AGNES (souriant). — Tu m’as trompée. Il ne l’est pas.
BRAND. — Agnès ! cet air est âpre et froid. Il chasse les roses de tes joues. Il glace ton âme délicate. C’est une triste maison que la nôtre. Avalanches et tempêtes sévissent autour de nous.
AGNES. — Oui, mais le glacier nous protège. Les avalanches du printemps passent, sans y toucher, par-dessus le toit de notre presbytère.

Il insiste, et, à son anxiété croissante, Agnès devine quelle autre pensée le travaille. Elle leur est venue à tous deux en même temps. Oui, ils songent à leur petit Alf, à leur enfant, menacé par ce climat meurtrier. Le père et la mère se regardent et chacun d’eux voit dans les yeux de l’autre la frayeur secrète qui ne les quitte pas un instant.

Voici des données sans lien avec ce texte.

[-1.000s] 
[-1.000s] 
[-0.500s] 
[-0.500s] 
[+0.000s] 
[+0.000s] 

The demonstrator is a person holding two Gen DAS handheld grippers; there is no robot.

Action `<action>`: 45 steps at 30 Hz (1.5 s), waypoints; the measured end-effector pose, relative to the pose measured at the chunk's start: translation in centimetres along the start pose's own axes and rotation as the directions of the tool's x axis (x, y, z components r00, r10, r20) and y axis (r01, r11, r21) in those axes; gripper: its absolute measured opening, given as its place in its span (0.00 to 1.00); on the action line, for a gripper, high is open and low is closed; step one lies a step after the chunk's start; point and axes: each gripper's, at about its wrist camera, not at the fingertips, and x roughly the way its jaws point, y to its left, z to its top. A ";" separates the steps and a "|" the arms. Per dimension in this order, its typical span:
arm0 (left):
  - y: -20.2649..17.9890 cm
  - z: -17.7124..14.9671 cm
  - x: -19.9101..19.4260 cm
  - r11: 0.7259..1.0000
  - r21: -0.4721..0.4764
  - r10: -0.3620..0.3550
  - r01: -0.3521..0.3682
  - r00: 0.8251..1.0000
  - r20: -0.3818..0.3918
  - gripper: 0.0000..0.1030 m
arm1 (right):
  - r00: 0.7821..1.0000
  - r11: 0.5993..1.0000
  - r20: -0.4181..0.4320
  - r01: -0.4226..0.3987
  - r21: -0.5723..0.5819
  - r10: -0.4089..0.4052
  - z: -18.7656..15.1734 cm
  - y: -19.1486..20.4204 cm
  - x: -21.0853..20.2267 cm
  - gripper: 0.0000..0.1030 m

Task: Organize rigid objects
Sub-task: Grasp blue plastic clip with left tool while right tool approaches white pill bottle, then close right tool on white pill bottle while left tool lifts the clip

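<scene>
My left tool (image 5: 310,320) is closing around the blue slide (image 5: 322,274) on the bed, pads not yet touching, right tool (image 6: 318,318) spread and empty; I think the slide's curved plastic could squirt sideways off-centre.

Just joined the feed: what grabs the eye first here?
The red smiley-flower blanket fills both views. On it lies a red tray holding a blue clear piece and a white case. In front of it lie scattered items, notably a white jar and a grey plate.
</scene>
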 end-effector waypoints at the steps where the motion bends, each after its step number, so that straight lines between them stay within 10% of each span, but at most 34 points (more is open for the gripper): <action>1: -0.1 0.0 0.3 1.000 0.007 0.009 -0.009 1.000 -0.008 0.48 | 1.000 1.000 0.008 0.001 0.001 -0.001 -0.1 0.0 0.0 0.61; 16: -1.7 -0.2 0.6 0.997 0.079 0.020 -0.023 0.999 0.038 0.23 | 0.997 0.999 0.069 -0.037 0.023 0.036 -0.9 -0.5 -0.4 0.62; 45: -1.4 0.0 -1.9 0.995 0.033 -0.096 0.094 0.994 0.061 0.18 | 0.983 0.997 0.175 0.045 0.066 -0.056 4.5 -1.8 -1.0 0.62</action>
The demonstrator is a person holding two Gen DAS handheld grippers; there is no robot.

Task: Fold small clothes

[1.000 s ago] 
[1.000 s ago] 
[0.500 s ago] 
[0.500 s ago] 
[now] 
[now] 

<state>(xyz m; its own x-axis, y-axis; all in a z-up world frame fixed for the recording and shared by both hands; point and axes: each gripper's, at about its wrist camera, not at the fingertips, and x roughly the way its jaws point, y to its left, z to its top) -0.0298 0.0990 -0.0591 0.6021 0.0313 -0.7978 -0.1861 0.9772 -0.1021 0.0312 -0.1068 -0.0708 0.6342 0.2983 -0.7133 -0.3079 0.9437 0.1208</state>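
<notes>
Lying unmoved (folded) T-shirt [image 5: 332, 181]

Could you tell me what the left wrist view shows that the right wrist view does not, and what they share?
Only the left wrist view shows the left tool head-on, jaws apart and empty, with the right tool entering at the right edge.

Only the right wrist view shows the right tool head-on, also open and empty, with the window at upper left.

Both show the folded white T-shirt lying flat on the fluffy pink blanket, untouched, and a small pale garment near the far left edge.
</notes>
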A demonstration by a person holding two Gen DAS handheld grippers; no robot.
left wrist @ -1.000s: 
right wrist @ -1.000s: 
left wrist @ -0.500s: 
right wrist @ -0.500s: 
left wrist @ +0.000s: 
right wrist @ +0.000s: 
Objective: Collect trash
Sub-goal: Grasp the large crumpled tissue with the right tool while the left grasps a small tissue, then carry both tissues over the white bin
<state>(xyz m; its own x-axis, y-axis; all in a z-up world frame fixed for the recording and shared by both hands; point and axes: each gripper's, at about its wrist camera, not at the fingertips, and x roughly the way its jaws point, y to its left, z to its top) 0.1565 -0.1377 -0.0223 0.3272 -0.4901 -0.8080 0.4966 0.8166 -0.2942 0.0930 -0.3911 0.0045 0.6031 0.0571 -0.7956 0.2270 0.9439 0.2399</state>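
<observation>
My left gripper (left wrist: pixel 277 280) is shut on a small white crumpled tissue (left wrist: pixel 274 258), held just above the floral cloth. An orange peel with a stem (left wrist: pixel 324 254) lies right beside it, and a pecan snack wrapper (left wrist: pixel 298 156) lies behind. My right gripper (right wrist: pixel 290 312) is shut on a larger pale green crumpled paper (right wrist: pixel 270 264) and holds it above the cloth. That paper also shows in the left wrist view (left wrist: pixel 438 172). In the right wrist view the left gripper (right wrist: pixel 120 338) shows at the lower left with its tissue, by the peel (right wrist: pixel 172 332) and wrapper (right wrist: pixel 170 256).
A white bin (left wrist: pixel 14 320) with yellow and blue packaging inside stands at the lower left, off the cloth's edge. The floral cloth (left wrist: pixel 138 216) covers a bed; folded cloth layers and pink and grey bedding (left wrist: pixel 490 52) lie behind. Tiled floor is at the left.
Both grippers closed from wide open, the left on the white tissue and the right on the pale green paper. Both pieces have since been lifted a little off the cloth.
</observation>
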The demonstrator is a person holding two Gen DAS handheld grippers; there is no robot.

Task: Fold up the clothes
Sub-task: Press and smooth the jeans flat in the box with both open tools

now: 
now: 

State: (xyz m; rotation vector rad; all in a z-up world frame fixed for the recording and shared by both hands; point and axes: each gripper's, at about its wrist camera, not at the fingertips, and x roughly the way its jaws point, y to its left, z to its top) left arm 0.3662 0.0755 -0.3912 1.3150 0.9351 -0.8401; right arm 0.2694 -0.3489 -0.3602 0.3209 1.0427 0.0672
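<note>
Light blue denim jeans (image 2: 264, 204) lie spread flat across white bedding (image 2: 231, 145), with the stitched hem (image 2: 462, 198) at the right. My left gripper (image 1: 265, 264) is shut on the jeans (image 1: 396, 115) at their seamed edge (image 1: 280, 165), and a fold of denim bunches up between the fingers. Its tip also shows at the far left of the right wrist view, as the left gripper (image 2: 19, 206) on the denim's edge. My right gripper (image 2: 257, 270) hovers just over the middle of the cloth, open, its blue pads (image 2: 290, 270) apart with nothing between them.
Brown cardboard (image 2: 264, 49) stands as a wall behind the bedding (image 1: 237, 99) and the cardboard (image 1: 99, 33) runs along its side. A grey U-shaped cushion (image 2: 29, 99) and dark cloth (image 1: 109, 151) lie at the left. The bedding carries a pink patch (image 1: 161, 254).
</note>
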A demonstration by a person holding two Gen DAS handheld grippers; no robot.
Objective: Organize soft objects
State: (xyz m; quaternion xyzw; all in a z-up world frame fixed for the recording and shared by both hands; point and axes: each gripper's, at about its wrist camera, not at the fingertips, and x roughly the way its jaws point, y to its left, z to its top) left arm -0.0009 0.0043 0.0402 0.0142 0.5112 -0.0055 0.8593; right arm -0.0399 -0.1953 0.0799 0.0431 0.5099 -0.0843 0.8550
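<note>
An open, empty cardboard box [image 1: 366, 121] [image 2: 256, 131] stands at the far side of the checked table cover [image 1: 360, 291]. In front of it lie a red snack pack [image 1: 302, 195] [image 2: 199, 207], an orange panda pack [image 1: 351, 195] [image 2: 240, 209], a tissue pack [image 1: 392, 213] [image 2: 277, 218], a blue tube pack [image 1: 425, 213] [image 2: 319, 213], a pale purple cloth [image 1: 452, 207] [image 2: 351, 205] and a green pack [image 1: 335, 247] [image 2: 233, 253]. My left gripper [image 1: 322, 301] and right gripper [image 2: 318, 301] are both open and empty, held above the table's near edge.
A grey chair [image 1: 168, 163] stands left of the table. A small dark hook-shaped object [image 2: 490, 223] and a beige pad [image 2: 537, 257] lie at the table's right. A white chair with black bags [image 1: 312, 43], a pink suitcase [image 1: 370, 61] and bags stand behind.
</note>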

Puis, tout en frissonnant, ils cherchent à se rassurer. Et pour la première fois, dans le dur apôtre nous voyons l’homme apparaître, l’homme qui a besoin d’amour et de douce joie, et veut tout à coup croire en un Dieu bon, incapable de lui arracher l’humble bonheur qui lui est échu en partage.

Mais, malgré cet attendrissement d’un instant, le principe qui lui a servi de point de départ reste intact. A peine Agnès fait-elle une timide tentative pour en adoucir l’extrême rigueur, qu’aussitôt l’apôtre se redresse.

BRAND. — Ce que le monde appelle amour, je l’ignore et ne veux pas le connaître ! Je ne connais que ce divin amour qui ne mollit point et ne s’attendrit pas. Il est dur, celui-là, même pendant les affres de la mort. Sur la montagne des Oliviers, quelle fut la réponse du Dieu au Fils, qui, la sueur au front, criait et suppliait son Père d’éloigner le calice de ses lèvres ? L’a-t-il éloigné de lui, ce calice ? Non, mon enfant ! Il le lui a fait vider jusqu’à la lie.